The crisis shook confidence in the existing economic system and highlighted the need for structural reform. Leaders who could articulate a convincing vision of a unified and prosperous nation gained ground. In many cases, they adopted nationalist ideologies, promising to restore dignity, power and prosperity to the nations they led. These ideologies sometimes led to an increase in authoritarianism. Populist leaders, armed with the urgency of the crisis, often consolidated power in their own hands, marginalising competing political forces and establishing regimes which, while popular, were often marked by the restriction of civil liberties and the concentration of power. However, it is also important to recognise that in some contexts, this period of crisis led to substantial and necessary reforms. In the United States, for example, the Roosevelt administration introduced the New Deal, a set of programmes and policies that not only helped to stabilise the economy, but also laid the foundations for a more robust social safety net.

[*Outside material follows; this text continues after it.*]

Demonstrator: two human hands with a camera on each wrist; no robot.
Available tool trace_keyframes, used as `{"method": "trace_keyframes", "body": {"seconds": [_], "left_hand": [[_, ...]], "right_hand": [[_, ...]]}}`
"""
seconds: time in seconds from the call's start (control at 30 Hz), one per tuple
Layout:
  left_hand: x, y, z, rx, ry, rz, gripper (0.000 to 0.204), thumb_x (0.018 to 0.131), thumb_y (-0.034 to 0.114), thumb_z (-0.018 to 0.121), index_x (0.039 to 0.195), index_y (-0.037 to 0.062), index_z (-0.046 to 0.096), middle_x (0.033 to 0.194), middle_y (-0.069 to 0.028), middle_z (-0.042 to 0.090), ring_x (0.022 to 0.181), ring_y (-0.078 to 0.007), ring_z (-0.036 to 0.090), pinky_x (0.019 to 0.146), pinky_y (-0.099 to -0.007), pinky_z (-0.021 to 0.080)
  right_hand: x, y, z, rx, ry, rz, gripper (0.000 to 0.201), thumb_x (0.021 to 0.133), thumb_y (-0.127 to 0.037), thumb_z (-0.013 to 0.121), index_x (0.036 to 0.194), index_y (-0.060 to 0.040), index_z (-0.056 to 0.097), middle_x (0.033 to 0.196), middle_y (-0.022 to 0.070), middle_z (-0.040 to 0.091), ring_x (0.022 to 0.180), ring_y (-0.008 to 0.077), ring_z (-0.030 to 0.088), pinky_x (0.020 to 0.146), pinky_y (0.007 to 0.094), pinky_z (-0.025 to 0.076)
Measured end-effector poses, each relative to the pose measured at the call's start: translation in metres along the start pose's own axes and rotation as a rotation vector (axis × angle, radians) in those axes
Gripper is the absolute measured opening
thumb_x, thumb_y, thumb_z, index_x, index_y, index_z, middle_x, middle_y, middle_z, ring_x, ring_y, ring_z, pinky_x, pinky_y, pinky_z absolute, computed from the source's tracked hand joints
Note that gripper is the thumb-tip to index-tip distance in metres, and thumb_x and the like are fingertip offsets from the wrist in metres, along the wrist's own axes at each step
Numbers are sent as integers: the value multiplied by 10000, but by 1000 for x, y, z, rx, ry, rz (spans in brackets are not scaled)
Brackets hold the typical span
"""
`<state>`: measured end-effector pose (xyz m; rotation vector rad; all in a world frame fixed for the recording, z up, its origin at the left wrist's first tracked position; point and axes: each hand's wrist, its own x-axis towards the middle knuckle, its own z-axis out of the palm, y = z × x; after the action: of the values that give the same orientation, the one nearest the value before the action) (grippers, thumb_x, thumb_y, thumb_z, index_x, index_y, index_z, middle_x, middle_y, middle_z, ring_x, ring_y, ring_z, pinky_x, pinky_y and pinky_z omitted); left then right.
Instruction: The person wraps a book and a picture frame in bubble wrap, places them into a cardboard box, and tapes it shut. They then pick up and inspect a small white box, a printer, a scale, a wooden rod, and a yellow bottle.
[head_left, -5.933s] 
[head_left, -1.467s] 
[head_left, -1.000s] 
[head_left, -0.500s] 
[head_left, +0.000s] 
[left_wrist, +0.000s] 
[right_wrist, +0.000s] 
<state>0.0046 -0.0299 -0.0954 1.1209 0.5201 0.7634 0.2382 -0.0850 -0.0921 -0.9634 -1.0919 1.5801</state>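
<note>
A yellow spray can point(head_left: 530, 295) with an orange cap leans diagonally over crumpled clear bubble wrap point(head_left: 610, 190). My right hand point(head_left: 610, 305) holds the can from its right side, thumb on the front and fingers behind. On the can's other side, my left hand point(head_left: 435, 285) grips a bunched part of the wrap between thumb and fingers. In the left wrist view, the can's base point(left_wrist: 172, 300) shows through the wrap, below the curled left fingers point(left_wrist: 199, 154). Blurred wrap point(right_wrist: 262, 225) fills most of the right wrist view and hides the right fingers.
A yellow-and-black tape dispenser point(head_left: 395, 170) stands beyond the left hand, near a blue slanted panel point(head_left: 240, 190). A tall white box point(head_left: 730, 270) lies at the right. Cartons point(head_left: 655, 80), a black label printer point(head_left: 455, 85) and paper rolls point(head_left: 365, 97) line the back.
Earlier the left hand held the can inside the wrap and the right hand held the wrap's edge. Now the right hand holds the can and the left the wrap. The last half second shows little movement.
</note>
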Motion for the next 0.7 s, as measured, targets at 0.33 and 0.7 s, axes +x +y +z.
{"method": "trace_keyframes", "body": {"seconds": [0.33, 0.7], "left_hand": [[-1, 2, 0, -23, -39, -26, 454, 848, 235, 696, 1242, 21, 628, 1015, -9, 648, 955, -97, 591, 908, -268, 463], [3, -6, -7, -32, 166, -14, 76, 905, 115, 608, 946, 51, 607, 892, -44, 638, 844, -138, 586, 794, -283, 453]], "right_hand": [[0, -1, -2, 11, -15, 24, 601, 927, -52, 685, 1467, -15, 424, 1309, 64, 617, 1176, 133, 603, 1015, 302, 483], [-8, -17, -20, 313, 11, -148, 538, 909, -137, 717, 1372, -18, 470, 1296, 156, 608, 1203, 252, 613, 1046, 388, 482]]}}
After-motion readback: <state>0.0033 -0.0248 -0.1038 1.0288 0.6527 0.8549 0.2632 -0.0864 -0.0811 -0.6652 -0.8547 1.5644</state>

The social unrest that followed the Great Depression created an urgent need for stability and reform. In response, governments oscillated between authoritarianism and populism to maintain control and ensure social peace. Populism, in particular, appeared to be a mechanism for appeasing the masses and avoiding revolution, a strategy illustrated by political developments in Cuba in 1933. The populist movement, however, was not content with rhetoric; it required a certain substantiality in the implementation of policies in order to be effective. This often involved the introduction of social legislation to protect the rights of workers and the poor, a necessary step to alleviate the pervasive social unrest of the time. However, although these measures succeeded in temporarily easing social tensions, they did not eliminate the underlying problems of inequality and injustice. The seeds of discontent remained, latent but alive, and re-emerged with a vengeance after the Second World War. A new era of political and social mobilisation was about to begin. Small peasants in rural areas and socialist and communist parties and unions in urban areas were particularly hard hit by the continuing repercussions of the Great Depression. While the state had managed to suppress or integrate some of these groups into larger, national political structures, the social protection offered was often inadequate. The basic problems of economic inequality, social justice and human rights remained unresolved.